** What to do **
For the material below, count the lines containing "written" and reply with the number alone.

** Data extract **

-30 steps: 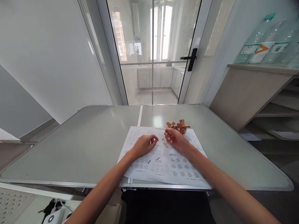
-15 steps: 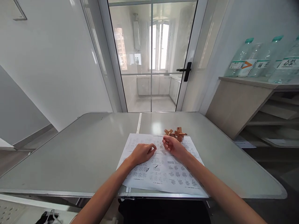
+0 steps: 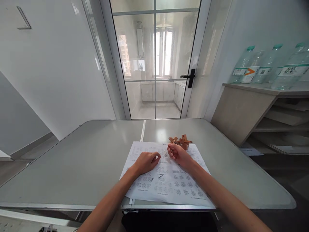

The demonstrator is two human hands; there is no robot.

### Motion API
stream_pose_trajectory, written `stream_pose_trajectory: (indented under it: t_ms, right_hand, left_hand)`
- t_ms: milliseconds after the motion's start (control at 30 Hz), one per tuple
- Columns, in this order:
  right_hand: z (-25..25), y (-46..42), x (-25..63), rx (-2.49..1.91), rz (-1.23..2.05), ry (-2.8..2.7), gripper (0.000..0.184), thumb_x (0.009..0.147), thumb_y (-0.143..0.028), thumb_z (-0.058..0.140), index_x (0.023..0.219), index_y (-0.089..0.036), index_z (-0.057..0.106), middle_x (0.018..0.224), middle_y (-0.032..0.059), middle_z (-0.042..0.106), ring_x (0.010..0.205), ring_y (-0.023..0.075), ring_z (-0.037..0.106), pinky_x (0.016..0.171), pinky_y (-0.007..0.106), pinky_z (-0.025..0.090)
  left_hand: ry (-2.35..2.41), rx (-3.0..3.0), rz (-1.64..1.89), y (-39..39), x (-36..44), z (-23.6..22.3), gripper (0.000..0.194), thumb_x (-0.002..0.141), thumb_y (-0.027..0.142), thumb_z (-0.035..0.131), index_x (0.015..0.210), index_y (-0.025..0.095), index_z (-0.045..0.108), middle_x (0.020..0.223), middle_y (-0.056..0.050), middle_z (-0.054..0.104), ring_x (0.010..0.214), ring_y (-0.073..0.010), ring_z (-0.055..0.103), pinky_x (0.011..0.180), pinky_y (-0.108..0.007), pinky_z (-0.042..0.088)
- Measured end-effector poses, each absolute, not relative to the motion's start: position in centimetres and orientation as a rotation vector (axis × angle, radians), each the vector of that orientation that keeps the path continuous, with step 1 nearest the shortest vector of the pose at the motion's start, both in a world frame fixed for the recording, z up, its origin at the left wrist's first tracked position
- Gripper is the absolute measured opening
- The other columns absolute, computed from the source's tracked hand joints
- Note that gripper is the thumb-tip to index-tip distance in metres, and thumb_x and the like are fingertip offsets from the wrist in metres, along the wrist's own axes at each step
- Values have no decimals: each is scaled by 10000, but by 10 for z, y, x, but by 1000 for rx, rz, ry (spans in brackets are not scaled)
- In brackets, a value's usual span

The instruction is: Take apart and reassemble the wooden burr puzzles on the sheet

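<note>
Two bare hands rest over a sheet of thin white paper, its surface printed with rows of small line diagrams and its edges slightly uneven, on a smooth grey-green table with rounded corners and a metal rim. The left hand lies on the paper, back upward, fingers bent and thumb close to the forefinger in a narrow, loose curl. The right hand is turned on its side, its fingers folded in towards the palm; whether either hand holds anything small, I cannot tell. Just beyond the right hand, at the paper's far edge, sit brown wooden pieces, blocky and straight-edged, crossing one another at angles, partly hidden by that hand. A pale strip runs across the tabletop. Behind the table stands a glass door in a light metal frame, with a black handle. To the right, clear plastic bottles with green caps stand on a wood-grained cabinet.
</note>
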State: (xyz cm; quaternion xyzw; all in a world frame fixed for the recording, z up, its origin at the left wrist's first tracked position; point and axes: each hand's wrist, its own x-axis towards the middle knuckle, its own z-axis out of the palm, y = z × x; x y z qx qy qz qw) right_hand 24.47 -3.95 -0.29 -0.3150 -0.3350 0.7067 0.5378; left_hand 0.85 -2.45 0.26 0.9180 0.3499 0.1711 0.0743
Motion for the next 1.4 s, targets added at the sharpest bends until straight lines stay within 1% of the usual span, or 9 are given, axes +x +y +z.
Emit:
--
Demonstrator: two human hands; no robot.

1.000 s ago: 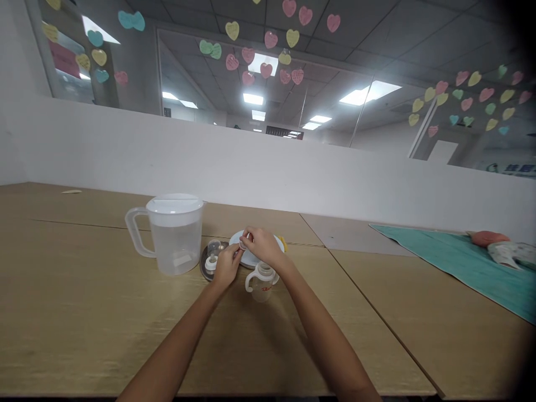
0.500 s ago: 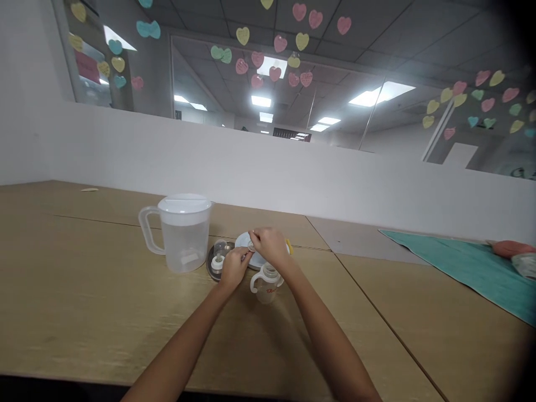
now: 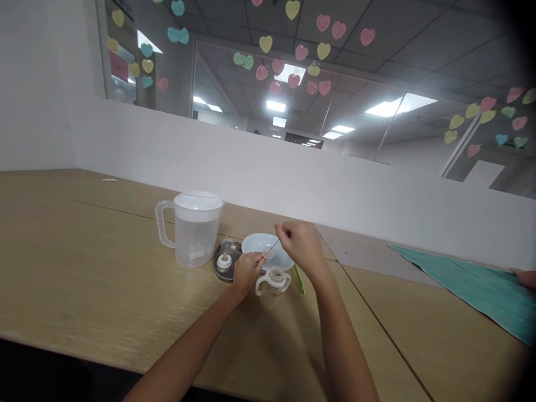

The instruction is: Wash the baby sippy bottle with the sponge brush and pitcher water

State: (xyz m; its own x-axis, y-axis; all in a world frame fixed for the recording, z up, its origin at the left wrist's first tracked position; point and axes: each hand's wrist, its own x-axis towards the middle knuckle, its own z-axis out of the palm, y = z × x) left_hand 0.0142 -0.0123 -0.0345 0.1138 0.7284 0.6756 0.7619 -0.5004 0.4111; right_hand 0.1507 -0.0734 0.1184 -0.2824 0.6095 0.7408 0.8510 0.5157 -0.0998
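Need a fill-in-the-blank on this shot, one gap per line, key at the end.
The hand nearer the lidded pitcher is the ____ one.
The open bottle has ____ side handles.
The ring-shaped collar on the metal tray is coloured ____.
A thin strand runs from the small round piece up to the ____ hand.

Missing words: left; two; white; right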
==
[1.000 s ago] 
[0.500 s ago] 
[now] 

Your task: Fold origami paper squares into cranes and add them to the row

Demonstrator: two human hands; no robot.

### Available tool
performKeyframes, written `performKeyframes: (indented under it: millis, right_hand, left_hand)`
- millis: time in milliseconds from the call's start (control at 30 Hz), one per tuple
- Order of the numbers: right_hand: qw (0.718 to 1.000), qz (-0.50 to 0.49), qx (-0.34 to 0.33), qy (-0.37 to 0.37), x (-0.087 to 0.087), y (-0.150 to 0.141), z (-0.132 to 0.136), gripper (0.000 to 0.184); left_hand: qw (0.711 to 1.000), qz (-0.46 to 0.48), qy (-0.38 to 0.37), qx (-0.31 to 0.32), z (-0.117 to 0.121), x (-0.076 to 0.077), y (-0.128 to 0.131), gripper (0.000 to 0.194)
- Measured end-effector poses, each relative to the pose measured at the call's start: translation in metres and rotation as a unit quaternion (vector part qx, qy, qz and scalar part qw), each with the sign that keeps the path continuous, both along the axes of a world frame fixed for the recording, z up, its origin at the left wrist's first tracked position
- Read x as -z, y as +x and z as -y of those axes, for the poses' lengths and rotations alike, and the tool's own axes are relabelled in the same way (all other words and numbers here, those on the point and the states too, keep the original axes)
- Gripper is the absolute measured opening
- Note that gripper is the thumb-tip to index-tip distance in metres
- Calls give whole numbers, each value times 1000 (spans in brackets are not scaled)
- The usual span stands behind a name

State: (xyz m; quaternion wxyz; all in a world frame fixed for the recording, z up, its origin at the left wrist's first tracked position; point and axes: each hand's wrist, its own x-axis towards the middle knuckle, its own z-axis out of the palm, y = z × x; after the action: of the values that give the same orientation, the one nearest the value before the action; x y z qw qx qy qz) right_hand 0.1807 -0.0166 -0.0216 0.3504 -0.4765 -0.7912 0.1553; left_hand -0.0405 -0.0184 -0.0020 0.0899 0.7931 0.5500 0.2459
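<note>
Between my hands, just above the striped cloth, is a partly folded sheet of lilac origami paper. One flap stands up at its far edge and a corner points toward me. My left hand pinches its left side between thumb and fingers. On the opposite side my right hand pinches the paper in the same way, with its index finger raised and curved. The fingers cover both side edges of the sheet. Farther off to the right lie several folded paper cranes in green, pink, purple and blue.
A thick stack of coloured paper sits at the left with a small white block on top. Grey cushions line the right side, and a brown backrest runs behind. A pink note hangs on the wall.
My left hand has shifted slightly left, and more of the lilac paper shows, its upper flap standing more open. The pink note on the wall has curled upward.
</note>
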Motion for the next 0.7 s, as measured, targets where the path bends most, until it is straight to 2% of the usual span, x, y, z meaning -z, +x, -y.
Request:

** Response to this exercise **
2